Víctor tomó la palabra:

—Su vecino, don Gerardo, fue secuestrado hace ahora un mes y creemos que lo hicieron aquí mismo, delante de su propia casa. En ese preciso momento había dos carruajes en la calle: uno, el de su vecino, y otro que paró aquí en su puerta. Sé que debe de ser imposible acordarse de ello, pero ¿recuerda usted si pidieron un carruaje por aquellos días?

—Rotundamente, no.

—¿Cómo?

—Que no. Mi padre está inválido y no sale nunca, y yo, cuando lo hago, apenas doy un corto paseo y voy a misa. No uso carruaje, no tenemos, y tampoco suelo alquilarlos. No hemos tenido una sola visita en años, mi padre no tiene ni un solo amigo o familiar en la Península.

—Vaya —dijo Víctor—. Esto resulta muy interesante, porque... —añadió mirando a su amigo—. Si esta joven no pidió un coche, ¿qué hacía uno parado en su puerta en la mañana de autos?

Víctor y don Alfredo aguardaban a Juan de Dios López Carrillo sentados a una mesa del Gran Restaurant de France, conocido más popularmente como Justin. Era un local lujoso, situado en el número 12 de la plaza Real, donde según decían se comía muy bien.

Esta plaza, que quedaba muy cerca de las Ramblas, era sin duda la obra más destacable de Francesc Molina i Casamajó. Formaba parte de un viejo proyecto que pretendía desarrollar un eje que comunicara las Ramblas con el futuro parque de la Ciudadela.

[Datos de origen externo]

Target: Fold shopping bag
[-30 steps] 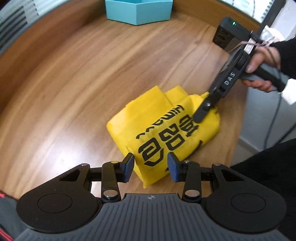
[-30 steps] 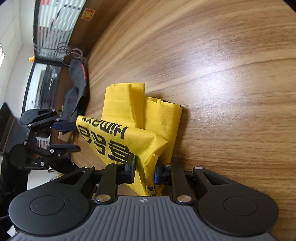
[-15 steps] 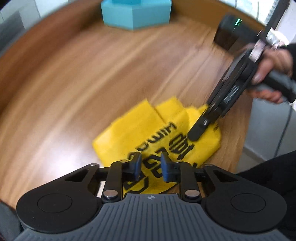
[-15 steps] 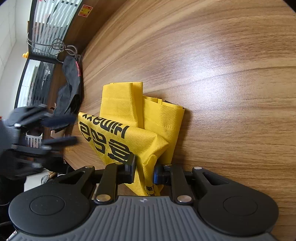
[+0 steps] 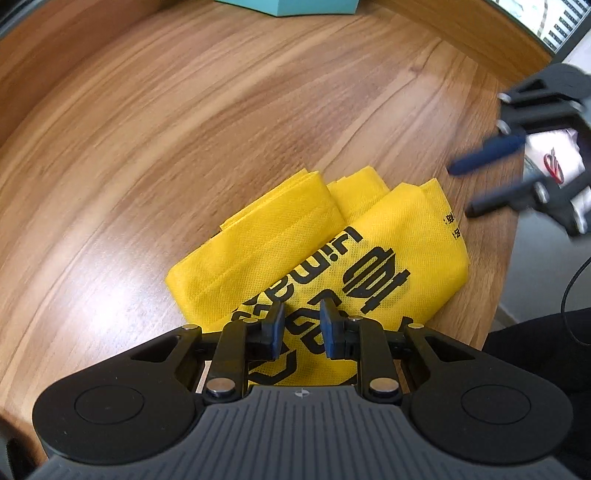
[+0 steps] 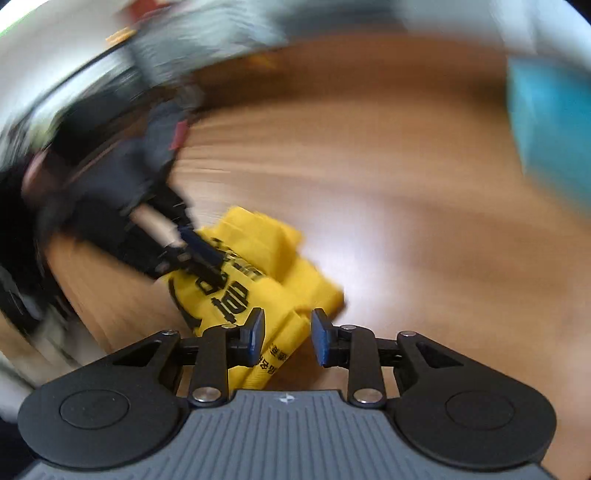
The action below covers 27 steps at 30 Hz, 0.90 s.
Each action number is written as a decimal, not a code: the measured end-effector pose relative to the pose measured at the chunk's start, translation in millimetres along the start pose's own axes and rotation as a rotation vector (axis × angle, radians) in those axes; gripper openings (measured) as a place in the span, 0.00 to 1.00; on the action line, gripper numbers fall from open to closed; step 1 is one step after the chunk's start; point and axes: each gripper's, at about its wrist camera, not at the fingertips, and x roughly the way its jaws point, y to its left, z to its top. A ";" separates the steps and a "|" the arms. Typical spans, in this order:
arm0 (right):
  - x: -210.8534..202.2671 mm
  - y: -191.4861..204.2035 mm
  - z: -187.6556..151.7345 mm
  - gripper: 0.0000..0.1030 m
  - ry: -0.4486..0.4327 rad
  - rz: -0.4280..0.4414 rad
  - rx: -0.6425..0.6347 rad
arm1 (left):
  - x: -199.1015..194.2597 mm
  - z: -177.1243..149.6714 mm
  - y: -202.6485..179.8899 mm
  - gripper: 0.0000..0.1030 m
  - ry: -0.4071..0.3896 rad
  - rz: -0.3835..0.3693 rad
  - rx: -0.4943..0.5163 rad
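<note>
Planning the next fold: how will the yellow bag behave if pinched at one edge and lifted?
The bag looks like thin woven-type fabric, so probably floppy and light. Its loose, puffy layers would likely fall open when lifted. On the smooth table it may slide when pushed.

Yellow shopping bag (image 5: 317, 258) lies folded, seemingly flat.

Bag (image 5: 317, 254) on table (image 5: 184, 122) (near edge).

A wooden table (image 5: 184, 110) carries the folded yellow shopping bag (image 5: 295, 240) and a teal box (image 5: 288, 5).
</note>
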 end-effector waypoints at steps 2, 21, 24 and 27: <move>16.1 20.6 9.2 0.03 0.059 -0.009 -0.104 | 0.0 0.0 -0.6 0.24 0.002 0.003 -0.006; 2.5 57.8 -26.0 0.47 0.105 0.112 -0.313 | -5.2 -42.6 -52.7 0.23 0.035 -0.069 -0.043; -1.1 81.3 -45.7 0.47 0.127 0.088 -0.458 | -5.1 -47.0 -64.3 0.23 0.055 -0.093 -0.016; -2.8 96.9 -61.0 0.59 0.146 0.050 -0.585 | -5.0 -48.5 -63.6 0.23 0.059 -0.112 -0.016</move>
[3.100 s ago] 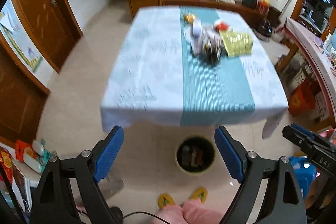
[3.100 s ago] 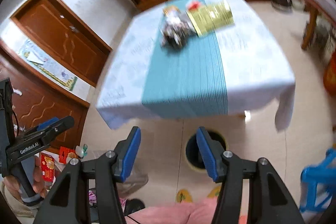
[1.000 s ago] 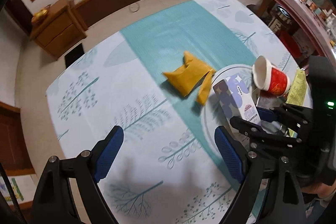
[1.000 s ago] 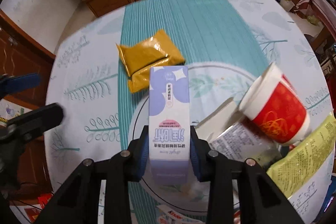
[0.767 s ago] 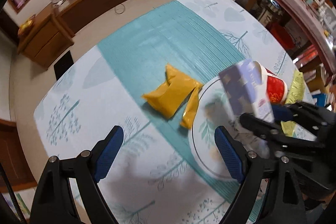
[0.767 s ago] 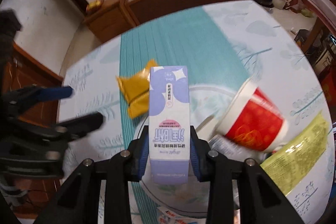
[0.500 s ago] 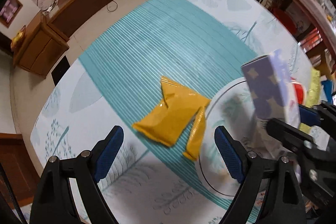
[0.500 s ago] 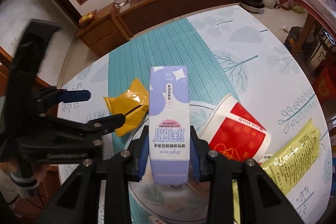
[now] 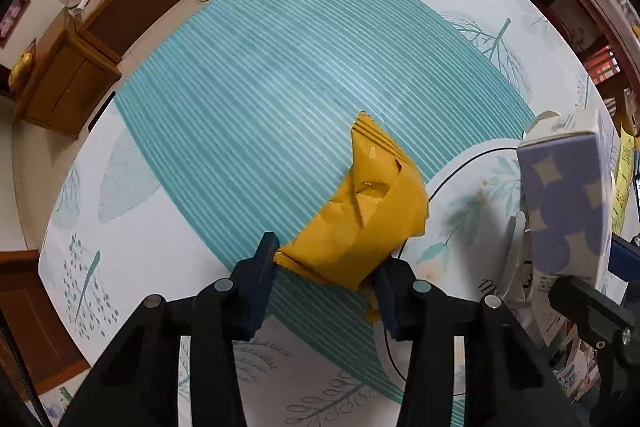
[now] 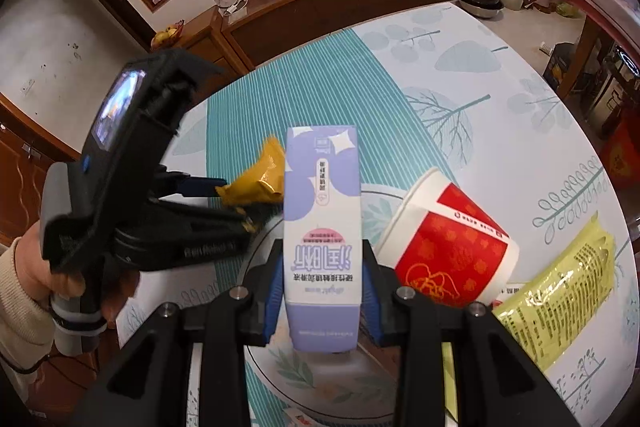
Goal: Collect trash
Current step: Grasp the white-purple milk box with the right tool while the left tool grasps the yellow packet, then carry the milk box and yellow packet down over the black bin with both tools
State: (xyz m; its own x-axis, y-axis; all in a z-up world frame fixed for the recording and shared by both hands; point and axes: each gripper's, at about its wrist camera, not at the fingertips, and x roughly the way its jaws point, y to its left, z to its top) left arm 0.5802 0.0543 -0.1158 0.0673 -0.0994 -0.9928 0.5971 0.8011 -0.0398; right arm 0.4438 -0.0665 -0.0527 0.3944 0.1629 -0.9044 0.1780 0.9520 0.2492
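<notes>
My left gripper (image 9: 326, 269) is shut on a crumpled yellow snack wrapper (image 9: 360, 211) on the teal table runner, beside the white plate (image 9: 452, 227). The wrapper also shows in the right wrist view (image 10: 256, 181), pinched by the left gripper (image 10: 232, 195). My right gripper (image 10: 320, 291) is shut on a purple and white drink carton (image 10: 322, 211), held upright above the plate (image 10: 344, 379). The carton shows at the right edge of the left wrist view (image 9: 564, 203).
A red and white paper cup (image 10: 448, 251) lies on its side on the plate. A yellow-green wrapper (image 10: 560, 291) lies at the right. The table (image 9: 248, 79) has a white leaf-print cloth with a teal runner. A wooden sideboard (image 10: 320, 3) stands behind.
My left gripper moved down to the yellow wrapper and closed on it. My right gripper lifted the carton higher above the plate.
</notes>
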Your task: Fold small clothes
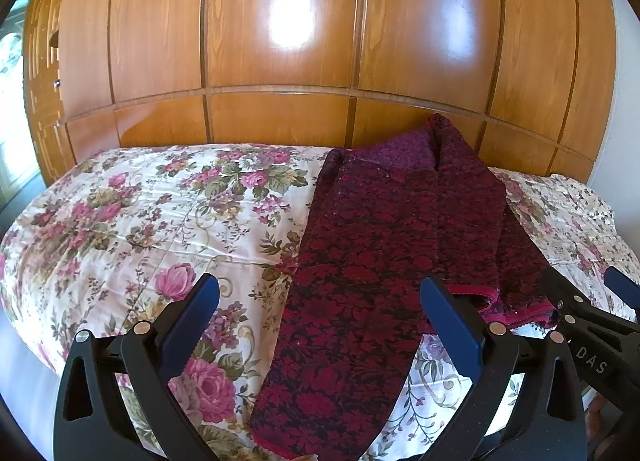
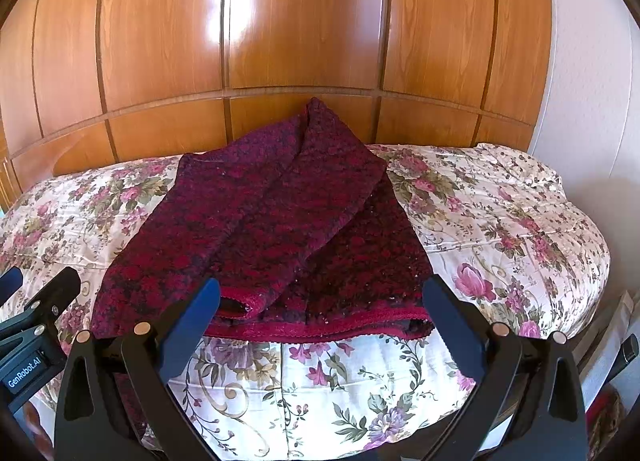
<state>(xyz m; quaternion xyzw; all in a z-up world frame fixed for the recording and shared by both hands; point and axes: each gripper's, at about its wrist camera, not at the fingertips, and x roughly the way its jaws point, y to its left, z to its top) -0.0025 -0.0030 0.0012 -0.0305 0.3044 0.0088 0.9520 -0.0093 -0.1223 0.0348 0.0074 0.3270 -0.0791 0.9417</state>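
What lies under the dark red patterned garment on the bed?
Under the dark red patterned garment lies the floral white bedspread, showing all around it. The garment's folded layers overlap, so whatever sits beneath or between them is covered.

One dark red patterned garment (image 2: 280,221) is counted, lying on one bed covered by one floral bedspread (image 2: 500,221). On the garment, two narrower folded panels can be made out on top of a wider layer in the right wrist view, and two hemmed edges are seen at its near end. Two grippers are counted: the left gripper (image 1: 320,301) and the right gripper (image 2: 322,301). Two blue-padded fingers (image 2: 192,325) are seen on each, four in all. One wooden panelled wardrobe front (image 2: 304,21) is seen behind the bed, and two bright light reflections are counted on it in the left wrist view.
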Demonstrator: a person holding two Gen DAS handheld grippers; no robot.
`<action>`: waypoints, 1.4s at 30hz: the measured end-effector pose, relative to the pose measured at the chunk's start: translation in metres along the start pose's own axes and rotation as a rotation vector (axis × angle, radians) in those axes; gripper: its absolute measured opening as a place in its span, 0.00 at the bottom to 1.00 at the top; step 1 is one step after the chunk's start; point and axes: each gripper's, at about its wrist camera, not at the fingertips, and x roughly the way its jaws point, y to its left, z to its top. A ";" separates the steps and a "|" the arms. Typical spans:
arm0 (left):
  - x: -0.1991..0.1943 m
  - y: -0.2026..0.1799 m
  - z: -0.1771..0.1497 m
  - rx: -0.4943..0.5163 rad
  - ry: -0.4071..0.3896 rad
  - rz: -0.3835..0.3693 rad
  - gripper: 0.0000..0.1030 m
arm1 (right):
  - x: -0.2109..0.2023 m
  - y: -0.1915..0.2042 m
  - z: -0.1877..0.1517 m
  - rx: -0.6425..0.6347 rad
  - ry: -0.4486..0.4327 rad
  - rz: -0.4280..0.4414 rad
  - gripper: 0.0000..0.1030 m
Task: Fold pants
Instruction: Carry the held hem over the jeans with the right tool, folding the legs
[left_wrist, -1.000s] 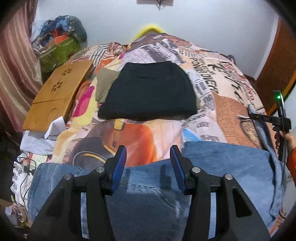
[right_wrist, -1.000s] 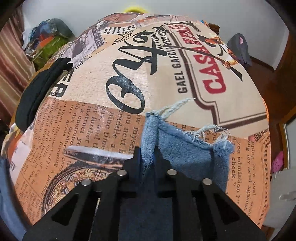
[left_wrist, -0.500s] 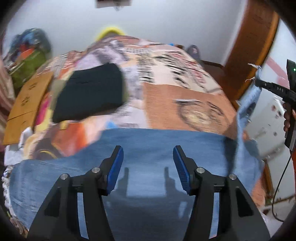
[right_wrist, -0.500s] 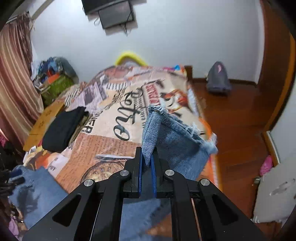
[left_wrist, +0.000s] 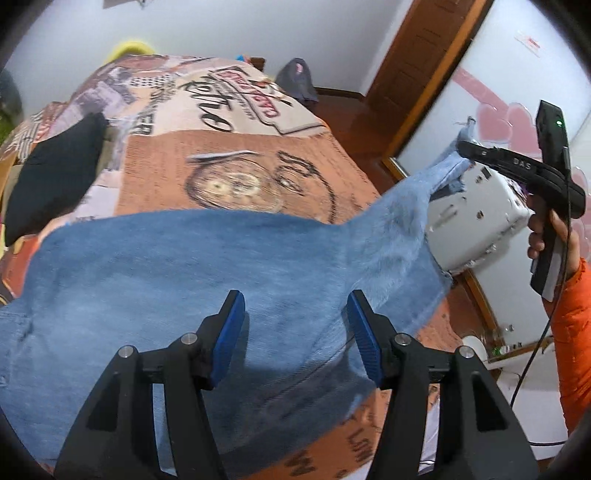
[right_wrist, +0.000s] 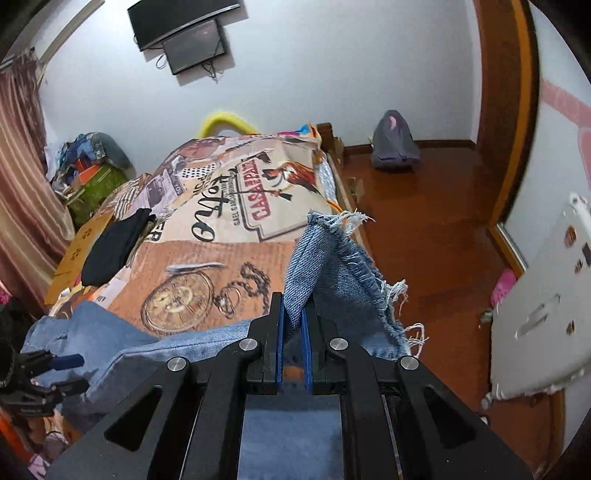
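Note:
Blue jeans (left_wrist: 192, 266) lie across the near end of the bed. My left gripper (left_wrist: 295, 325) is open and hovers just above the denim, holding nothing. My right gripper (right_wrist: 291, 332) is shut on the frayed leg hem (right_wrist: 332, 254) and holds it raised above the bed's right edge. It also shows in the left wrist view (left_wrist: 461, 147) at the right, lifting the leg end so the cloth slopes up from the bed. The left gripper shows small in the right wrist view (right_wrist: 70, 373) at the lower left.
The bed has a printed cover (left_wrist: 229, 162). A folded black garment (left_wrist: 51, 166) lies at its left. A wooden lap tray (right_wrist: 77, 251) lies beyond it. To the right are wooden floor (right_wrist: 424, 236), a white appliance (left_wrist: 476, 218), a door (left_wrist: 417, 70) and a grey bag (right_wrist: 395, 144).
My right gripper has lifted the jeans hem off the bed and carried it up and to the right. My left gripper has swung right over the denim and stayed open.

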 end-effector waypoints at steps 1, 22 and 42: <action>0.001 -0.004 -0.002 0.010 0.001 -0.003 0.56 | 0.001 -0.003 -0.003 0.011 0.002 0.004 0.07; 0.032 -0.043 -0.024 0.127 0.055 0.106 0.28 | -0.003 -0.014 0.000 0.038 -0.034 0.104 0.07; 0.045 -0.058 -0.032 0.204 0.076 0.129 0.11 | 0.006 -0.069 -0.102 0.087 0.062 0.091 0.07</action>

La plaza Real era un recinto sereno, alejado del bullicio de las Ramblas, y que se comunicaba con el exterior por tres bellos pasos para peatones. Las farolas, de seis lámparas, eran un diseño de un joven arquitecto que comenzaba a despuntar, Antonio Gaudí, y en el centro destacaba una fuente de hierro con las Tres Gracias.